An approach to abstraction and to the stylistic means of painting is likewise apparent in Mylayne's use of the diptych and triptych, the original format of the meditative image. The multiparty structure allows Mylayne to intensify the duration of contemplation and the variable perspectives within his pictures. In the oldest work of the exhibition, No. 105, Septembre - Décembre 1991, he transferred a photograph into an eight-part, mirrored montage. This work represents a fundamental philosophical idea of Mylayne: The perception of time renders human beings capable of drawing, something which distinguishes them from all other creatures on Earth. By means of drawing - as an abstraction of the experience of time - human beings can remember the past and anticipate the future. Thus the structure of No. 105 adheres to a previously established concept in which the pictorial segments and the mirrorings of vegetation and birds are brought into precise correspondence with each other. Like a graphic structure, Mylayne's work stores time and unites past, present, and future simultaneously in the picture. Like a Rorschach test, the vegetation evolves into abstract ornamentation, and the delicate bird remains the sole point of orientation for the viewer's point of view. Mylayne's pictures are characterized by a contemplative impact which, in the complex mirroring of No. 105, gives rise to an internalized perception of nature. Through intimate, meditative dialogues with the living environment of birds, Mylayne constantly attains a visual realization of time in his pictures and constantly raises universal questions concerning existence and its transience.

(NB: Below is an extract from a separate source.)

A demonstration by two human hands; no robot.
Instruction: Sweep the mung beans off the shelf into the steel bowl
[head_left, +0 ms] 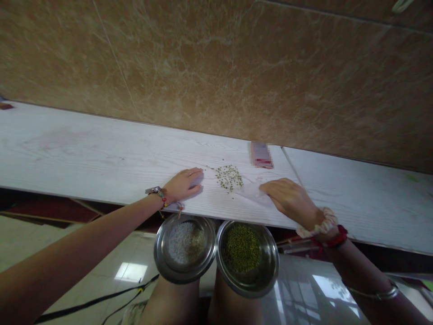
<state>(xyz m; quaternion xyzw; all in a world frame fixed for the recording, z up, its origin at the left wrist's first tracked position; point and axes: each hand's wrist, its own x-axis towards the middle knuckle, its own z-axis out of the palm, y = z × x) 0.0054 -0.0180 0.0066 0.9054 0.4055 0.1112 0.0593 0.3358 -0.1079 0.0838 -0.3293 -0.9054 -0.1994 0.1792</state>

Jean-Luc Mylayne was born in 1946 in France, and he lives in various places throughout the world. His work was featured in ILLUminations at the 54th Venice Biennale in 2011. In 2010, he presented an extensive retrospective at the Museo Nacional Centro de Arte Reina Sofia, Madrid. In recent years, he has had solo exhibitions at the Musée d'art contemporain de Lyon (2009), at the Parrish Art Museum, Southampton, New York (2009), at the Museum of Contemporary Art, Cleveland (2008), at the Blaffer Gallery and at the Texas Gallery, Houston (2007). The Lannan Foundation in Santa Fe, New Mexico supported his residence at the Bernal ranch and presented an exhibition of his works in 2005. In 2004, Laurent Busin curated a presentation at the MAC, Grand Hornu, Belgium. In his native country of France, Mylayne's works were to be seen at large exhibitions such as at the Musée d'Art Moderne, Saint-Etienne (1991 and 1994), ARC/Musée d'Art Moderne de la Ville de Paris (1995), Musée de l'Abbaye Sainte-Croix, Les Sables d'Olonne (1993), Musée Bonnat de Bayonne, Le Carré (1992), at the Bibliothèque Nationale, Paris (1990), and at the Musée des Beaux-Arts, Calais (1989).